Anyway, we ended up at the Pause Landis – a posh feeling hot-spring hotel – in Wulai. I enjoyed a nice long dip in the hot water. It was nice to be able to just dip in the water, close my eyes, and listen to nothing. Dinner was exquisite too.

I’m looking forward to a good tomorrow.

TouCheng Farm

Bliss – one word to describe my experience at the TouCheng Farm, Yilin, Taiwan.

This was our first destination, upon landing at the airport. We would end up spending two nights here, partaking in the simple life on a farm filled with butterflies, birds, fishes and even boars. This is a school farm, that targets school students, yet is suitable for everyone from infants to old-folk.

I decided to skip many of the activities, which my niece and nephew joined, and just lazed around in the open, enjoying the cool autumn breeze. T’was nice to be able to just do nothing but stare at all the greenery for a whole day.

There were just the few families around, mostly Taiwanese ones. So, we were quite sure that this was not a typical tourist trap, since it was somewhere that locals went to and not just dumb foreign tourists.

The little pond was filled with fishes of various colour and size. An elderly gentleman showed his grandson how to fish with a simple reed pole and line, nothing fancy. The grandpa would catch the fish, show it to his grandson, and throw it back in.

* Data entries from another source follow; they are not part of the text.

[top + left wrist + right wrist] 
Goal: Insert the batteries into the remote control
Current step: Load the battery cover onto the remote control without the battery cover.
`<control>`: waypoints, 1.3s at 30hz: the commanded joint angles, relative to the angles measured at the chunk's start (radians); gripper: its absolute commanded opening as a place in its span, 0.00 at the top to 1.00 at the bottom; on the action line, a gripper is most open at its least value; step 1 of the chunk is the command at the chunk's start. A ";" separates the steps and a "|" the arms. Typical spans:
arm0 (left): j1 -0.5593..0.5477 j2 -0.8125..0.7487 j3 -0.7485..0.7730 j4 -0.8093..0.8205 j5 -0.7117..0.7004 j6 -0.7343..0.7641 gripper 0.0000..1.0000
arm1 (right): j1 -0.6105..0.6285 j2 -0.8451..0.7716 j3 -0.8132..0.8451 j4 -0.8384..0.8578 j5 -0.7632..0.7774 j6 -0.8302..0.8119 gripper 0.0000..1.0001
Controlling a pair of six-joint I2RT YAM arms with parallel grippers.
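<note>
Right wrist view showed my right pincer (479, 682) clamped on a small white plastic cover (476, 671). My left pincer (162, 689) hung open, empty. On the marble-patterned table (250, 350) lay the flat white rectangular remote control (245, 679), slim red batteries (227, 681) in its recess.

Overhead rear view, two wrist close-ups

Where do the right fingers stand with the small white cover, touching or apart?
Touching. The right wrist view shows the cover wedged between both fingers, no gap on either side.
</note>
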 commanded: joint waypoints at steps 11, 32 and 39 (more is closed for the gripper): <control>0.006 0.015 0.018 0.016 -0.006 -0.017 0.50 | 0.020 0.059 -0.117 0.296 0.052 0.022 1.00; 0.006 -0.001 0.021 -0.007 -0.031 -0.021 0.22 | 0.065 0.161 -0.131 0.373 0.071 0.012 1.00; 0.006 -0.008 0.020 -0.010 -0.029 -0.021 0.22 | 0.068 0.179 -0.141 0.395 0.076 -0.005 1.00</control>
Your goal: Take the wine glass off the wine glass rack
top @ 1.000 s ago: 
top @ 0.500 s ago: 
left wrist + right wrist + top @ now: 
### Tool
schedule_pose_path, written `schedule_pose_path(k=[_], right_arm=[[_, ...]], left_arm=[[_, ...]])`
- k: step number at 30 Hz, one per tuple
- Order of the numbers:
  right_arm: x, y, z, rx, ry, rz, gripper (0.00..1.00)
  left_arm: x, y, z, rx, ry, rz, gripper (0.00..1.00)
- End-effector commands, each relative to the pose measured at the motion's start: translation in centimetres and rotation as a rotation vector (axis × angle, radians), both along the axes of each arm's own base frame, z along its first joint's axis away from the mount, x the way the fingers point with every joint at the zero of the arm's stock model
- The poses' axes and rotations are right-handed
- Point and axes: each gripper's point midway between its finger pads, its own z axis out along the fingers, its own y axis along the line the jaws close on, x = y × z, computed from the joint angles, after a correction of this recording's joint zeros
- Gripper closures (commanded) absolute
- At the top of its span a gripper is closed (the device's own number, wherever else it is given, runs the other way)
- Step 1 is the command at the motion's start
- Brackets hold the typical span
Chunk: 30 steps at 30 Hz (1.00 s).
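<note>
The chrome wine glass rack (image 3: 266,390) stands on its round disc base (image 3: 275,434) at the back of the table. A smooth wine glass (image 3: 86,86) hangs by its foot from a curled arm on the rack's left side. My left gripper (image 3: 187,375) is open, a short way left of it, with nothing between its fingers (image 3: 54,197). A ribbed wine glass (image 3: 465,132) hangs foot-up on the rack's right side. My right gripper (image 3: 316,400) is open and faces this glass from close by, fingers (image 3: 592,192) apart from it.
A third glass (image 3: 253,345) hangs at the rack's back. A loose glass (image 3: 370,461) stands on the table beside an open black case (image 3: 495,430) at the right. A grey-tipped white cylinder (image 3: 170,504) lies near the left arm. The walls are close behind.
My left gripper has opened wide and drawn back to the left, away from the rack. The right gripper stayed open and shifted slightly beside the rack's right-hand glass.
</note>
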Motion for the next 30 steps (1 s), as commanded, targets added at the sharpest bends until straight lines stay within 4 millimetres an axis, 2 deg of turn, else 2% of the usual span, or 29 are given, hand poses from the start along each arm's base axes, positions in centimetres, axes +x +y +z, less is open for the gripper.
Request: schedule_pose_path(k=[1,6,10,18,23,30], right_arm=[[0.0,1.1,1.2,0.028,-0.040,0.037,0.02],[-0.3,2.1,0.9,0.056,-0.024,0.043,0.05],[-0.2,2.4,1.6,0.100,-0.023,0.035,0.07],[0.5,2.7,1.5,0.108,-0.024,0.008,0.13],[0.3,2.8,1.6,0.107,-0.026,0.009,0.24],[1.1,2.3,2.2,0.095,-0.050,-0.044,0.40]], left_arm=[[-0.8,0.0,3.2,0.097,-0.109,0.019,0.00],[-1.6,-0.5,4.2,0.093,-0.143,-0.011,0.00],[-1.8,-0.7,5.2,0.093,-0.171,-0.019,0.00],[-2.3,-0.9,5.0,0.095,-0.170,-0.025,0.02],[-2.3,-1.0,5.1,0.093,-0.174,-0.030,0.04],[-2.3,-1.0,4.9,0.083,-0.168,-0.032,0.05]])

A couple of kids chased after football sized bubbles, blown by their mother. The bubbles would fly a short distance, on the breeze, and then pop, sending shrill laughter down the hallway.

A little girl, rocked her mother who was enjoying a lazy nap in a hammock under a shaded tree. Something seemed odd with that picture but nobody complained.

A couple of three year-olds, barely capable of walking, ran around the gravel yard, chasing the few ducks lying around basking in the sun, and being chased around by their parents in return.

Food. Glorious food. There was a continuous stream of food, available at all hours, for free.

Though our meals were simple farm-house style cooked food, they tasted absolutely amazing. I had a difficult time trying to control my diet for this was only my first day and I had to keep something in reserve for the rest of the week.

I had a feeling that my Taiwan holiday was off to a great start!